Miró a su alrededor. Todo le parecía vacío. Los hombres de Taqi ya no se movían y Kunar Sell había dejado caer su hacha; había muchos prisioneros y todavía más muertos. En cuanto a Casiopea, difícilmente se podía estar más pálido. La joven había soltado a Crucífera y se había girado hacia la caverna, con algo de Morgennes en la mirada.

Epílogo

¡No digáis de los que han caído por Dios que han muerto! No, sino que viven. Pero no os dais cuenta.

Corán, II, 154

Extenuados, Casiopea y Simón llevaron a al-Afdal al campamento de Saladino, donde los sarracenos encerraron en prisión a Kunar Sell y los saludaron como a los verdaderos liberadores de la ciudad, algo de lo que no supieron si debían alegrarse o entristecerse. Poco después, los habitantes de Jerusalén empezaron a rendirse. Saladino les perdonó la vida, tal como había prometido. Bajo una lluvia torrencial, interminables columnas de cristianos salieron por la Puerta de David para dirigirse a poniente, con la esperanza de coger un barco que los llevara a Provenza, a Italia, a uno de esos países, en fin, de los que la mayoría eran originarios pero que con frecuencia no habían visto jamás. Muchos de esos desgraciados no tenían con qué pagar su rescate, de modo que Balian dio cuanto poseía para liberar al mayor número posible.
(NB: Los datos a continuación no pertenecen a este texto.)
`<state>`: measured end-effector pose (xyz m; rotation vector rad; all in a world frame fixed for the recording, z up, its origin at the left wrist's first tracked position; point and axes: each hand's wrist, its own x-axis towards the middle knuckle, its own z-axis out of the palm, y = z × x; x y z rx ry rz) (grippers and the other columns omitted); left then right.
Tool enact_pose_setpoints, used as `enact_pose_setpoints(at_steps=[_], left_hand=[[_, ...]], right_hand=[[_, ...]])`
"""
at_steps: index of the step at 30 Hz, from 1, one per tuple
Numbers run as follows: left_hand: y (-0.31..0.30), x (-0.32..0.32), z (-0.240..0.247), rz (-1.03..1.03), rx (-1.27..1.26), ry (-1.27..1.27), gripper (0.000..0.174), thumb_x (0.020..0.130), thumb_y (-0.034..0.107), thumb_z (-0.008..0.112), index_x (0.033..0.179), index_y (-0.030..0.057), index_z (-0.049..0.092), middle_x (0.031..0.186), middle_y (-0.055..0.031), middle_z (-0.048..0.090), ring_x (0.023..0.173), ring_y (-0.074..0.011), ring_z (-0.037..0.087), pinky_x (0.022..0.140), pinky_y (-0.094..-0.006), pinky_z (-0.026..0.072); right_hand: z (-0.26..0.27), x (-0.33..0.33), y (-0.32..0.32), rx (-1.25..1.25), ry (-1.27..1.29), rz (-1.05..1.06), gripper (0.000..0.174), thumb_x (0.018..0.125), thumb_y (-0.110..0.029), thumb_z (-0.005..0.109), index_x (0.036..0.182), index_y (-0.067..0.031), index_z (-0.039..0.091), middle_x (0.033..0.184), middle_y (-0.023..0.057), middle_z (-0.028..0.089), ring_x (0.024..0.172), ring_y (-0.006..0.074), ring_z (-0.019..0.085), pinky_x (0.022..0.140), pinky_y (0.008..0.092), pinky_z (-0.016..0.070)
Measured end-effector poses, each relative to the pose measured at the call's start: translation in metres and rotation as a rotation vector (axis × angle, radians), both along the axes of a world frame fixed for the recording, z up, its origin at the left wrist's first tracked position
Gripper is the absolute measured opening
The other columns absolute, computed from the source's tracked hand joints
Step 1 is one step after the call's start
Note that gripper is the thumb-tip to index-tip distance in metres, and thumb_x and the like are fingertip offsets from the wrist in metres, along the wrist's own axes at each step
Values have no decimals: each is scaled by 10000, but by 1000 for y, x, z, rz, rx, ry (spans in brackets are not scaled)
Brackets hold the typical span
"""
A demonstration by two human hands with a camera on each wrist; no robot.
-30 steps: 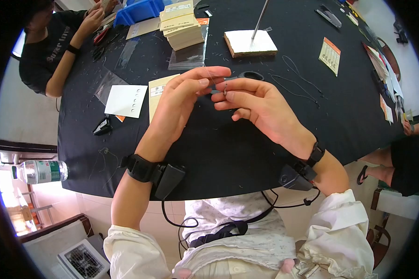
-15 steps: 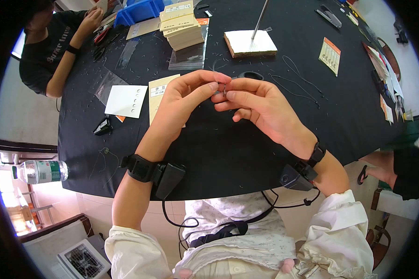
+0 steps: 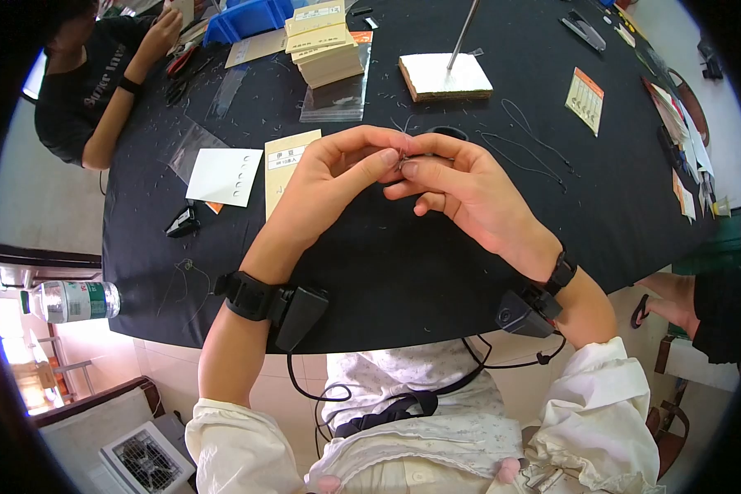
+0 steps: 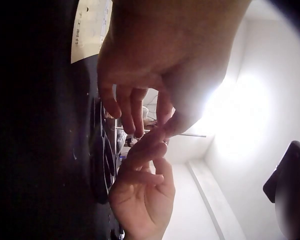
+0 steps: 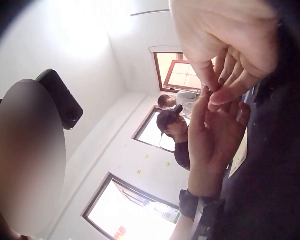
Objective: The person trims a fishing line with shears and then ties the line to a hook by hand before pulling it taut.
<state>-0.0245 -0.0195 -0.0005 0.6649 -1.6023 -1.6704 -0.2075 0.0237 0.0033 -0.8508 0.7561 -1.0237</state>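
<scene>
Two hands [image 3: 329,181] [image 3: 473,189] together, pinching one tiny blurred piece [image 3: 402,160], one white card [image 3: 212,177], one bottle [image 3: 72,302]

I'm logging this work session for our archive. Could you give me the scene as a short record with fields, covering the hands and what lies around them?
Surface: black tablecloth
Left hand: thumb and forefinger pinch at the small thin thing
Right hand: fingertips against the left's, pinching the same thing
Held: small thin thing, mostly hidden by fingers
Left of hands: tan packet, white card
Right of hands: dark cords
Beyond hands: stacked tan packets, white-topped block with upright metal rod
</scene>
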Motion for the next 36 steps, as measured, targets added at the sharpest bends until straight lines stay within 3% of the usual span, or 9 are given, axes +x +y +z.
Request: enact_pose_setpoints(at_steps=[15, 17, 21, 23, 36], left_hand=[[0, -1, -1, -7, -10, 15, 136, 879, 159, 553, 953, 58, 604, 1083, -67, 586, 945, -117, 559, 832, -254, 451], [0, -1, 1, -2, 50, 47, 153, 871, 120, 568, 981, 17, 599, 1006, -58, 602, 921, -113, 563, 839, -241, 447], [0, -1, -3, 33, 66, 66, 168, 879, 135, 560, 992, 17, 599, 989, -50, 606, 914, -107, 563, 823, -230, 446], [-1, 0, -4, 46, 106, 23, 150, 903, 167, 514, 955, 45, 584, 1113, -87, 572, 949, -122, 558, 828, -252, 456], [-1, -1, -10, 38, 175, 205, 187, 913, 181, 508, 1014, 38, 575, 1139, -117, 543, 978, -162, 562, 841, -285, 467]], right_hand=[[-3, 0, -1, 32, -16, 9, 241, 862, -104, 579, 1083, -12, 553, 977, 103, 636, 856, 188, 653, 644, 225, 518], [-2, 0, -1, 29, 1, 3, 237, 862, -100, 577, 1081, -12, 555, 990, 108, 635, 856, 185, 653, 647, 222, 519], [-1, 0, -1, 24, 3, 10, 230, 860, -95, 577, 1073, -9, 556, 995, 124, 635, 856, 185, 652, 647, 218, 524], [1, 0, -1, 14, 6, 10, 227, 858, -94, 580, 1067, -9, 556, 994, 140, 636, 855, 187, 653, 645, 215, 528], [-1, -1, -1, -59, -77, 19, 143, 860, -72, 574, 991, -18, 553, 983, 147, 635, 876, 200, 647, 695, 238, 530]])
En cuanto a Heraclio, partió con los tesoros del Santo Sepulcro, rechazó dilapidarlos en la liberación de los indigentes, quienes, de todos modos, según decía, «no merecen, ¡qué digo!, no desean que estos preciosos tesoros que constituyen nuestra gloria sean entregados a los mahometanos».

– Con este sacrificio -explicaba-, prueban que son dignos de entrar en el paraíso. Ojalá los mahometanos se muestren clementes con ellos…

Su carreta quedó cubierta de inmundicias, lodo y escupitajos que le lanzaban tanto el ejército del sultán como los hierosolimitanos. Llovieron los insultos, los gritos de rabia y de cólera. Y Saladino tuvo que intervenir personalmente para que no destriparan al senil patriarca, quien, perdido en sus preocupaciones, no veía ni oía nada. Heraclio apretaba contra su pecho un incensario de oro, que acariciaba entre murmullos, llamándolo «mi pequeño» y «corazón mío». Paques de Rivari, su compañera, conducía el carruaje, que no llevaba toldo. Cubierta por completo de porquería, la mujer miraba fijamente el camino, con mirada apagada, sin atreverse a volver los ojos, sin mover una ceja, bajo las piedras y las chanzas.